Read Three Minus One: Stories of Parents' Love and Loss Online
Authors: Jessica Watson
Now, I beg you to not politicize the sentiments I am about to share with you. This is not intended to be political or to reflect my beliefs about any form of medical practice.
We entered the clinic, where there were two young women behind a glass partition. I told them who I was, and they asked for $545. It would not be put on my insurance. I questioned them further. “It’s a termination, so that is not covered by insurance.” I was confused, and angry—this was no termination, had they not heard me? “My baby died.” I repeated firmly. I could see that my husband was confused and did not know how to protect me or how to help—and let’s not forget, his baby died too. The woman in the back of the room stood up and came to the window. “If you want to use your insurance, you have to go to the emergency room. I’m not sure if they will help you, though.” I was confused, and hurting, and bleeding. Why would she send me away? Why would I go to the emergency room and sit there just to be sent home?
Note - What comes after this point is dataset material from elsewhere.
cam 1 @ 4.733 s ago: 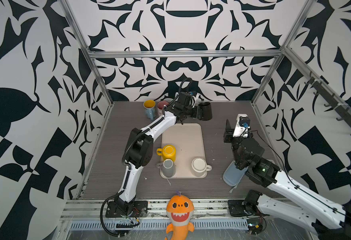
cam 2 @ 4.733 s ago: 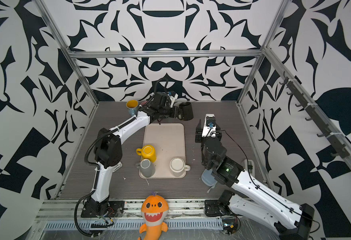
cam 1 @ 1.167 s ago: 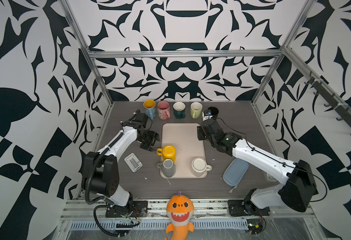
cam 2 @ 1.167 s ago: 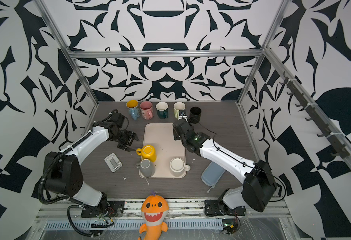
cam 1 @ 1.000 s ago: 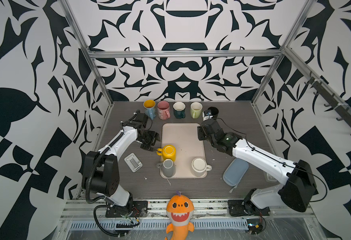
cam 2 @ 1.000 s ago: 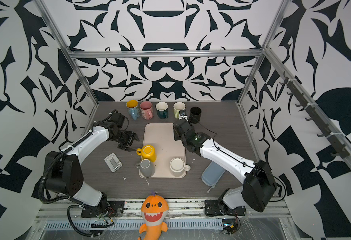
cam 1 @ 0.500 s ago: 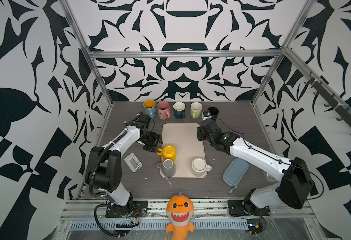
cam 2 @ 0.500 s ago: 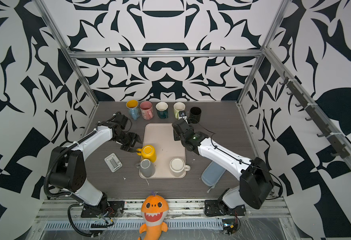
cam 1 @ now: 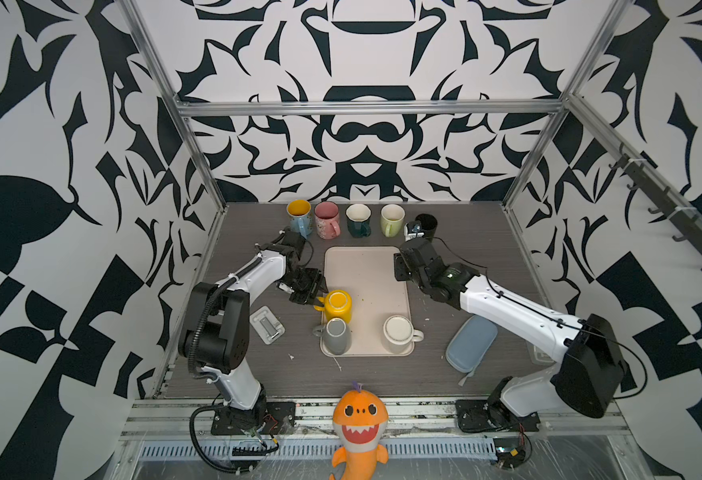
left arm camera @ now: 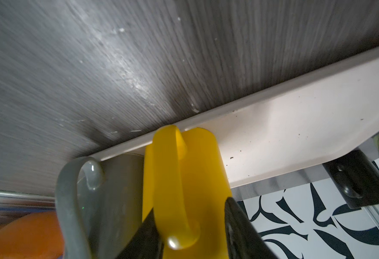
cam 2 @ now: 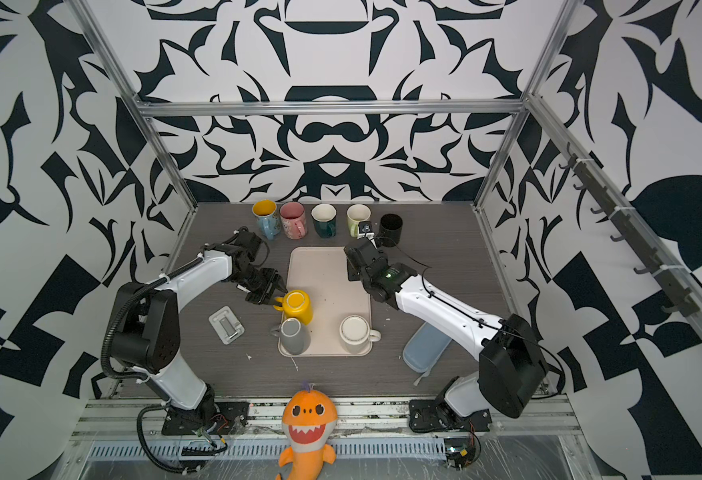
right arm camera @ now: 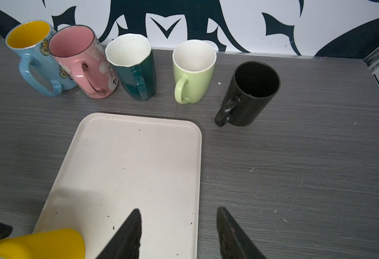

Why were they being so crass? I knew I did not want to leave. I also did not want to stay. I also did not want my dead baby inside of me for one more minute. I wanted my live baby back.
As we sat and waited, all I could think about was that I had not arranged a burial and I did not know what to do about that. When they called me back and I asked to have my husband come with me,
I could tell that I had made an unusual request. This confused me further, but by this point, after signing all the paperwork, it finally hit me. This was an abortion clinic. Yes, they also perform D and C for fetal demise, but ours was the rare case.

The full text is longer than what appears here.